If the transformer is wired for 240v operation but was actually run at 120v, then the secondary voltage would be half what is expected.
It should go without saying that if the transformer was configured for 120v but then run at 240v there would be a rather large cloud of smoke and probably a fire.
Multi-tap primary transformers
Before SMPS (Switch Mode Power Supplies) became common place, equipment that had to operate from multiple input voltages had a large primary winding rated for the maximum main input voltage expected, and then had “taps” off the winding to allow a range of smaller input voltages to be supplied.
You would often see these “taps” connected to a voltage selector plug at the rear of the equipment and the importer of the equipment would usually make sure that the voltage selector was set correctly for their country.
Additional properties of transformers.
An isolation transformer is basically a voltage transformer with a few differences. The Primary and Secondary windings are wound identically, so the output voltage is equal to the input voltage; the transformer has a ratio of 1:1, and additional precautions are taken to make sure that any capacitive coupling between the two windings is kept to the absolute minimum.
Because there is isolation between the two windings, loads on the secondary side of the transformer are isolated from the mains supply on the primary side and thus the equipment is isolated from any earth / neutral bonding on the primary side. The upshot of this is that if you plug a piece of equipment into an isolation transformer, and then accidentally touch something live within the equipment and also touch the earthed metal desk lamp next to you, or more likely, touch the negative on your oscilloscope probe, it’s impossible for the circuit to earth to be completed and you shouldn’t get a shock.
Isolation transformers tend to be quite expensive as it requires extra design and build effort to eliminate the capacitive coupling affects that can exist between the primary and secondary windings and to the transformer metal work, but it is possible to construct an isolation transformer from two separate but identical transformers. We shall look at building an isolation transformer equivalent later on.
More on safety – Fuses
Mistakes and faults are going to happen; the trick is to still be alive afterwards and a nice to have is for the equipment to survive as well.
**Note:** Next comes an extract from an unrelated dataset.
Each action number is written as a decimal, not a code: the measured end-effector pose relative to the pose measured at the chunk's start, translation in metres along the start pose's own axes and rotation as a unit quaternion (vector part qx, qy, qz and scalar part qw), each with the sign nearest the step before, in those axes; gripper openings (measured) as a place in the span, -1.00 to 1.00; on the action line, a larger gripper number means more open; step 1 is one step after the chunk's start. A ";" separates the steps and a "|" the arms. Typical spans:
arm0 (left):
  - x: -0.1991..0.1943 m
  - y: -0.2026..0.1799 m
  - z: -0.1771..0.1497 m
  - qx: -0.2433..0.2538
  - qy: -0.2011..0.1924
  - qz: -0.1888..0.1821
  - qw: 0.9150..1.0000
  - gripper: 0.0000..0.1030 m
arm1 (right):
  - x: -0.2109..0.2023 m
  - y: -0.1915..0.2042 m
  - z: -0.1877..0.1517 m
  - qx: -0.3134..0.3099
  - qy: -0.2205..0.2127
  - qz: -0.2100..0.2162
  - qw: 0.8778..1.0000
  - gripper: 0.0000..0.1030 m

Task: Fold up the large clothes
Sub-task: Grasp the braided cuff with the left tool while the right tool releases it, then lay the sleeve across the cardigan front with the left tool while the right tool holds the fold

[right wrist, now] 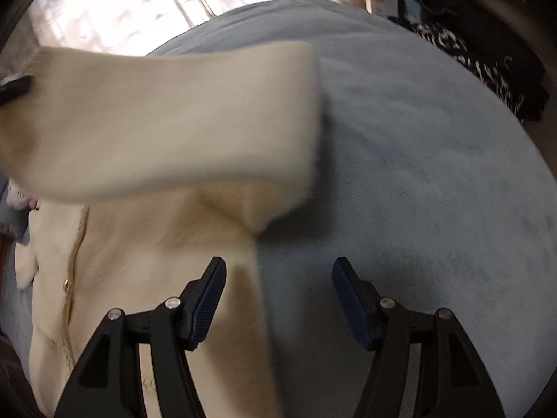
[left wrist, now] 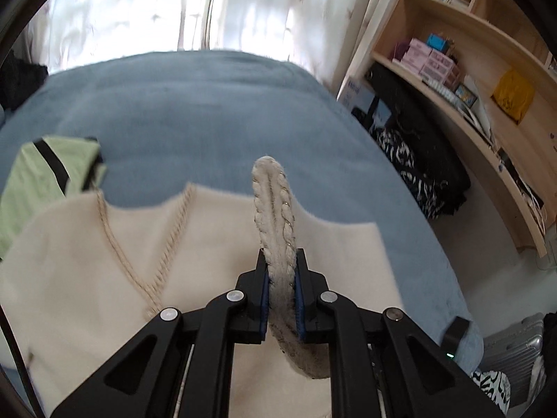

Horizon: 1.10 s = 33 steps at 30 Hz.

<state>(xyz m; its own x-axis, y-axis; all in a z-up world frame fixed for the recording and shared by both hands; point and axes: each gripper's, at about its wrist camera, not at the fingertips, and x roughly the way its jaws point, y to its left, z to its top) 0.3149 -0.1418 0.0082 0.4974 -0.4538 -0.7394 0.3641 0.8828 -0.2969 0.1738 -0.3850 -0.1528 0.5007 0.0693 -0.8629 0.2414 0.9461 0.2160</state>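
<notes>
A cream sweater (left wrist: 87, 261) with tan rope trim lies on a blue bed (left wrist: 209, 111). My left gripper (left wrist: 281, 278) is shut on the sweater's braided cuff (left wrist: 275, 209), which stands up between the pads. In the right wrist view the sweater's sleeve (right wrist: 167, 118) is lifted and stretched across the upper left, above the sweater body (right wrist: 139, 278). The left gripper's tip shows at that sleeve's far left end (right wrist: 14, 87). My right gripper (right wrist: 278, 299) is open and empty, above the sweater's right edge and the blue bed (right wrist: 417, 174).
A folded green garment (left wrist: 45, 174) lies on the bed at the left. A wooden shelf unit (left wrist: 487, 80) and dark clothes (left wrist: 417, 153) stand to the right of the bed. A suitcase (left wrist: 515, 348) stands at the lower right. Curtains (left wrist: 139, 10) hang behind.
</notes>
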 end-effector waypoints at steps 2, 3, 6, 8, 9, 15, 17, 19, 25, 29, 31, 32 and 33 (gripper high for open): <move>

In the UK at least, all 3-pin mains plugs have a mandatory fuse fitted. These fuses are great but you need to make sure they are correctly rated for the task. UK mains fuses are usually supplied in 3 / 5 / 10 or 13 amp ratings (unfortunately the default fuse fitted to a plug is usually 13 amps) but even the 3 amp fuse can be too high a rating for some projects. Fit the lowest value fuse you can for your project, but also fit a fuse closer to the transformers primary. You will often see this fuse located on the back of equipment near where the mains power connector is; sometimes it’s actually built into the actual mains connector or power switch. Some manufacturers prefer to place the fuse inside the equipment and locate it very close to the transformer.
No matter where this fuse is located, it allows the manufacturer to specify a fuse and type that is a better fit for the application, and also caters for countries that don’t have provision for fuses in their mains plugs.
Fuses come in many different styles, types and sizes. Style and size are really down to local availability and personal preference, but the “type” of fuse to use and its rating requires a little thought.
It should be mentioned that some transformers are fitted with an internal, single-shot, thermal fuse. If the transformer gets too hot, the fuse will blow and the transformer is then useless. Under normal conditions, the internal fuse cannot be reset or replaced.
When a transformer is first powered on, there is an inrush of current; this refers to the maximum instantaneous current drawn by the transformer when it’s powered on and this “spike” which can last for several mains cycles can be well above the maximum rating of the transformer; Toroidal transformers are even worse for this, and this large inrush current can make calculating fuses amperages difficult.
Fortunately fuses take time to generate enough heat to melt the fuse wire and blow, and this blow time is usually longer than it takes for the inrush event to be over. However, the fuse can be weakened during this inrush time and this is one of the reasons why fuses sometimes randomly blow even though there is no fault with the equipment.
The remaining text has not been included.